**Task details:** Please print the full listing exactly.

─── Data shown ───

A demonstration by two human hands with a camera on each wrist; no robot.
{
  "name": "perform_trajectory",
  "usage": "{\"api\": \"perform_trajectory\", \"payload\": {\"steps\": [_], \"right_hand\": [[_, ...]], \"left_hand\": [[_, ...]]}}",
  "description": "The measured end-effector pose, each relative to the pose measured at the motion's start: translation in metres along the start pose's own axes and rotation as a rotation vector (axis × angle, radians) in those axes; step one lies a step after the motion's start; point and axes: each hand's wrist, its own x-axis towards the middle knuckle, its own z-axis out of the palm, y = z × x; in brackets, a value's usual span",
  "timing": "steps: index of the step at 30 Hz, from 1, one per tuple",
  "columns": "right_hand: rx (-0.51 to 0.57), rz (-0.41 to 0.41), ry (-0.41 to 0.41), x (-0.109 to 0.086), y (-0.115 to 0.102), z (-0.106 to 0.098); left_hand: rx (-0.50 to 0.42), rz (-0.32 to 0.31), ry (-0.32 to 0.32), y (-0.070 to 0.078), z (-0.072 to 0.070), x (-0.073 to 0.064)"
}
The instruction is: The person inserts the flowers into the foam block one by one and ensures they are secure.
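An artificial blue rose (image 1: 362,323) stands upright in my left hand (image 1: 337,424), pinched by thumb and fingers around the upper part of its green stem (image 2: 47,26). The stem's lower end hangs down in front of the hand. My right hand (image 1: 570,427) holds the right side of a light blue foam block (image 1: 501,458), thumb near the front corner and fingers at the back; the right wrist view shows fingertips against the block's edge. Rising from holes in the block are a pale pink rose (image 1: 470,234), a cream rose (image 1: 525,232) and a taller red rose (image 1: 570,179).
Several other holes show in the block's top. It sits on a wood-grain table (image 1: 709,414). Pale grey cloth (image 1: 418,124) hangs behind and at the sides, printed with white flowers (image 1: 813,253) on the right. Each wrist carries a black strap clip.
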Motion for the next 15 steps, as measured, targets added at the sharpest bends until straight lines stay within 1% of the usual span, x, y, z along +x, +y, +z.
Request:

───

**Task solution:**
A demonstration by two human hands with a camera on each wrist; no robot.
{
  "name": "perform_trajectory",
  "usage": "{\"api\": \"perform_trajectory\", \"payload\": {\"steps\": [_], \"right_hand\": [[_, ...]], \"left_hand\": [[_, ...]]}}",
  "description": "The measured end-effector pose, each relative to the pose measured at the motion's start: translation in metres along the start pose's own axes and rotation as a rotation vector (axis × angle, radians) in those axes; step one lies a step after the motion's start; point and axes: each hand's wrist, its own x-axis towards the middle knuckle, its own z-axis out of the palm, y = z × x; in brackets, a value's usual span",
  "timing": "steps: index of the step at 30 Hz, from 1, one per tuple",
  "columns": "right_hand: rx (-0.51 to 0.57), rz (-0.41 to 0.41), ry (-0.41 to 0.41), x (-0.109 to 0.086), y (-0.115 to 0.102), z (-0.106 to 0.098); left_hand: rx (-0.50 to 0.42), rz (-0.32 to 0.31), ry (-0.32 to 0.32), y (-0.070 to 0.078), z (-0.072 to 0.070), x (-0.073 to 0.064)"
}
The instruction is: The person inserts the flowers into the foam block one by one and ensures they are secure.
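An artificial blue rose (image 1: 362,323) stands upright in my left hand (image 1: 337,424), pinched by thumb and fingers around the upper part of its green stem (image 2: 47,26). The stem's lower end hangs down in front of the hand. My right hand (image 1: 570,427) holds the right side of a light blue foam block (image 1: 501,458), thumb near the front corner and fingers at the back; the right wrist view shows fingertips against the block's edge. Rising from holes in the block are a pale pink rose (image 1: 470,234), a cream rose (image 1: 525,232) and a taller red rose (image 1: 570,179).
Several other holes show in the block's top. It sits on a wood-grain table (image 1: 709,414). Pale grey cloth (image 1: 418,124) hangs behind and at the sides, printed with white flowers (image 1: 813,253) on the right. Each wrist carries a black strap clip.
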Motion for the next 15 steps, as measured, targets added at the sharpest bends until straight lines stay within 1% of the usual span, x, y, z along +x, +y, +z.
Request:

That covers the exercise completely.